As the Chron's architecture guy tells us this week, plans are shifting for the prominent development site at the corner of Market and Van Ness Streets, where we earlier heard we might be getting a Richard Meier-designed tower with a diaphanous white glass skin. It turns out the developer behind that proposal has sold the property to someone else, and plans have now shifted to building something more "pragmatic," but "with artistic and civic creativity." They've hired white-hot Norwegian architecture firm Snøhetta, who are also working on two other big S.F. projects right now: the Warriors Arena, and the under-construction expansion of SFMOMA.

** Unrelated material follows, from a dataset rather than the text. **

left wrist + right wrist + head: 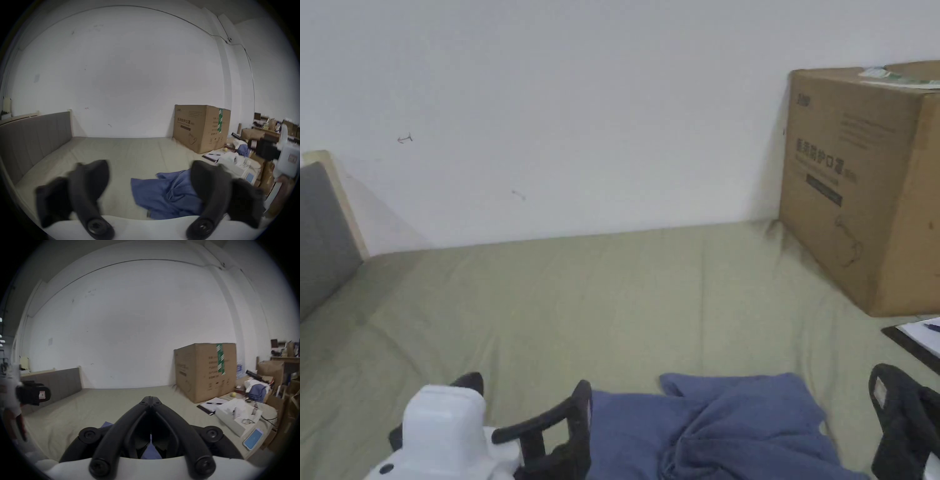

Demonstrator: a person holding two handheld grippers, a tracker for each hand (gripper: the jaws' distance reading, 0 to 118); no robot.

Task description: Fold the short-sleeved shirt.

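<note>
The blue short-sleeved shirt [725, 431] lies crumpled on the near part of the olive-green bed sheet [600, 294]; its near portion is cut off by the lower frame edge in the head view, and its collar and sleeves cannot be made out among the folds. In the left gripper view, one jaw of the left gripper [149, 183] stands in front of the shirt's right side and hides it. In the right gripper view only slivers of blue cloth show past the black linkage of the right gripper [151, 398].

The sheet beyond the shirt is bare up to the white wall [581, 112]. A grey padded headboard [322, 231] bounds the bed on the left; a large cardboard box [862, 187] stands on the far right corner against the wall. A clipboard with paper [919, 340] lies just in front of the box, cut off by the right frame edge.

The left gripper sits low at the shirt's left edge, pointed toward the wall, its jaws spread wide and holding nothing. The right gripper is held near the shirt's right side, likewise aimed at the wall; its jaw tips meet with no cloth seen between them. Both gripper bodies are cropped at the bottom of the head view.
</note>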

As the Chron's John King tells it, the selection of Snøhetta likely has to do with the other demands of the future property, which will include a potential plaza at Oak Street and a reconfiguration of the Van Ness Muni stop.

The firm is best known for buildings like the waterfront opera house in Oslo, but it has a cadre of landscape architects with a project list that includes the ongoing makeover of New York’s Times Square. Snøhetta also heads one of the five design teams in the ideas competition for 13 acres of the Presidio between Crissy Field and the parade grounds of the Army post-turned-national park.

“We want to combine an iconic high-rise with really intimate place-making,” [says Michael Yarne of Build Inc., one of the new developers]. “This should be a great public space with a tower flowing up from it.”

Renderings for the new Snøhetta-designed tower may appear by late this year. It will be a 400-foot (approximately 40-story) tower containing 300 condominiums over street-level retail, and it will be the firm's first U.S. high-rise.